Siempre queda el peligro de la autoindulgencia, claro, y más a una edad ya provecta y sin un productor en la sala que pueda formular educadamente algunas objeciones. Una supervisión más estricta quizá hubiera arrugado el entrecejo con la inane Seize The Day y la liviana Deep Down, o albergaría alguna duda respecto a Women And Wives, donde la voz de sir Paul, más que añeja, parece congestionada. Pero el maccartiano militante levitará al llegar a The Kiss of Venus, que recupera ese característico arpegiado acústico patentado ya en tiempos de Blackbird y apuntalado varias décadas más tarde con Jenny Wren. Y comprobará que aquel Paul campestre y bucólico que le cantaba al “corazón del campo” a principios de los setenta revive con la adorable y (aquí sí, canónica) When Winter Comes.

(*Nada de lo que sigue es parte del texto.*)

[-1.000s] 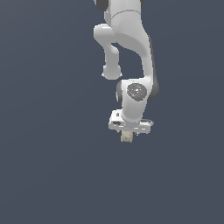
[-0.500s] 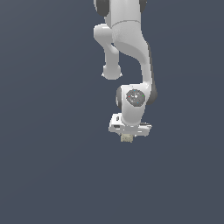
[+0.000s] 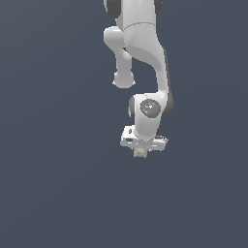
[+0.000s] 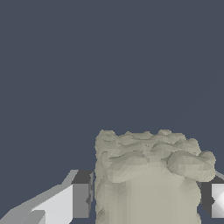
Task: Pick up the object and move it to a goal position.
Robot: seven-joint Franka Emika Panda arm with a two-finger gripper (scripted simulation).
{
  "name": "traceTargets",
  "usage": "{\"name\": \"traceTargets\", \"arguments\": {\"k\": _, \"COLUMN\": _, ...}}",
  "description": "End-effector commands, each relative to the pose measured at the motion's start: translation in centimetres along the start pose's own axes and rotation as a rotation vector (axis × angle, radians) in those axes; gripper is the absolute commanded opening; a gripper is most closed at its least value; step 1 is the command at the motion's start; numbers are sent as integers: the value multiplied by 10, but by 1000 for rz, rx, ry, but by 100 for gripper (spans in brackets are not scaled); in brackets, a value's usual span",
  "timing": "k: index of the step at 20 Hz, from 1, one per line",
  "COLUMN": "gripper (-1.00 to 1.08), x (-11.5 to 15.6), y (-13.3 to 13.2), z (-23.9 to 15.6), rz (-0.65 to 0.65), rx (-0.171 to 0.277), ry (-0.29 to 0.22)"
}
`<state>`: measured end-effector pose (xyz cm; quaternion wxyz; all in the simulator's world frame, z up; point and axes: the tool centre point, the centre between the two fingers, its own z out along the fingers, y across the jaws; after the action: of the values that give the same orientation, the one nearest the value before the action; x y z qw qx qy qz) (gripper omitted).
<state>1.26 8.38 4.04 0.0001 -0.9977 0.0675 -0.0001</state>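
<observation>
The object [image 3: 140,153], a small beige-tan rough lump, sits between the fingers of my white gripper [image 3: 141,151], just under the hand. In the wrist view the object [image 4: 148,179] looks large and mottled. A dark finger pad [image 4: 81,199] presses on one side of it and the other pad [image 4: 209,197] on the opposite side. The gripper [image 4: 146,200] is shut on the object. No goal marker shows in either view.
The white arm [image 3: 140,53] reaches down from the top of the exterior view. Behind and below it is only a plain dark grey-blue surface [image 3: 58,193].
The wrist has dipped slightly and the arm's pose has shifted a little. The object stays held between the fingers at almost the same place.
</observation>
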Motion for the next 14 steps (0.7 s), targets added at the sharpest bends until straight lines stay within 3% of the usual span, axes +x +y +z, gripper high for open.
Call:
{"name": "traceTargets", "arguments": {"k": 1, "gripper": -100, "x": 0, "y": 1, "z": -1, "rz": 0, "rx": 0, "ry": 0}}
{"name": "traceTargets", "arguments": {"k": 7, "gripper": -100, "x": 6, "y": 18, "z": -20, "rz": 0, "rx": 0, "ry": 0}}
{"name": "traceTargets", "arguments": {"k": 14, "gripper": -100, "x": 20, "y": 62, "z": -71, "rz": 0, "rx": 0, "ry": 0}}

Ah, que nadie piense en malos farios por la colocación de un tema titulado Cuando llega el invierno como colofón para un disco editado a una edad ya bastante seria. Macca lo tenía casi escrito desde mediados de los noventa y su revisión sirvió como espoleta para todo el proceso creativo de este álbum. El decimoctavo en nombre propio, a los que debemos sumar una veintena entre Beatles y Wings, los tres de The Fireman y hasta algunos devaneos sinfónicos. Pues bien, es ese viejito de currículo abultadísimo el que aún es capaz, a estas alturas, de saltarse el guion y pillarnos con el pie cambiado. Asombrémonos: Paul sigue muy vivo.